Six months ago, the Office of the National Coordinator awarded $64 million in cooperative agreements for the “Health IT Workforce Development Program.” HITECH authorized the creation of such a program to create or expand education programs across the United States to train a highly skilled workforce of health IT professionals. These professionals are anticipated to be needed to put in place – and enable the use of – secure, interoperable EHRs.
The Health IT Workforce Development Program is part of the educational spectrum and fills an important gap. For example, through the Community College Consortia Program, adults have the opportunity to earn certificates in health IT. Dr. Blumenthal, National Coordinator, has an open letter on the ONC website discussing the workforce programs and noting that the first graduates had emerged from this program.
Now, 84 such courses are underway at community colleges across the nation. We’ve heard from one program – the University of Texas at Austin – that its health IT summer certificate program graduates have been placed with EHR vendor firms, consulting firms, RECs, and health systems all over the country. Only a few students have yet to secure a position.
There is no doubt that education at all levels is important – community college, undergraduate, graduate, doctoral, and post-doc. Our next generation of leaders must be equipped.
HIMSS has a 50-year long history of supporting high-quality education for health professionals to ensure their competency in IT and management systems. For example, the Society has been a long-time member of CAHME – the Commission for the Accreditation of Health Management Education. I now serve on the Board of CAHME, representing HIMSS.
CAHME serves the public good by promoting, evaluating, and improving the quality of graduate-level health management education in both the US and Canada. More than 130 colleges and universities in North America are accredited by CAHME. The intent of CAHME is to ensure that graduate students emerging from their master’s programs are equipped for managing healthcare environments in the 21st century.
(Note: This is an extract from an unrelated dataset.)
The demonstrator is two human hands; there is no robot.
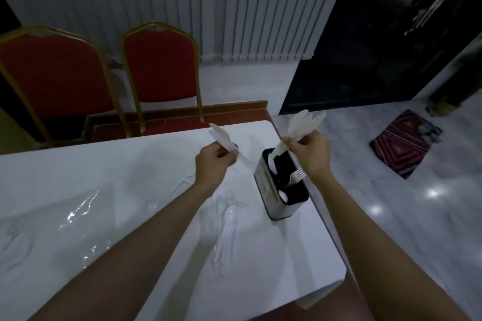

What I’m wondering about is the job market. While our nation is beginning to show the first signs of emergence from our very difficult economic recession, we continue to hear news of firms in the healthcare space laying off workers. Conversely, like the University of Texas at Austin example above, we are hearing news about some hiring underway.
I’d like to hear from you. Does your employer have plans to hired new health IT workers in the near future? If so, what types of skills will you be seeking? How many jobs do you think might be created?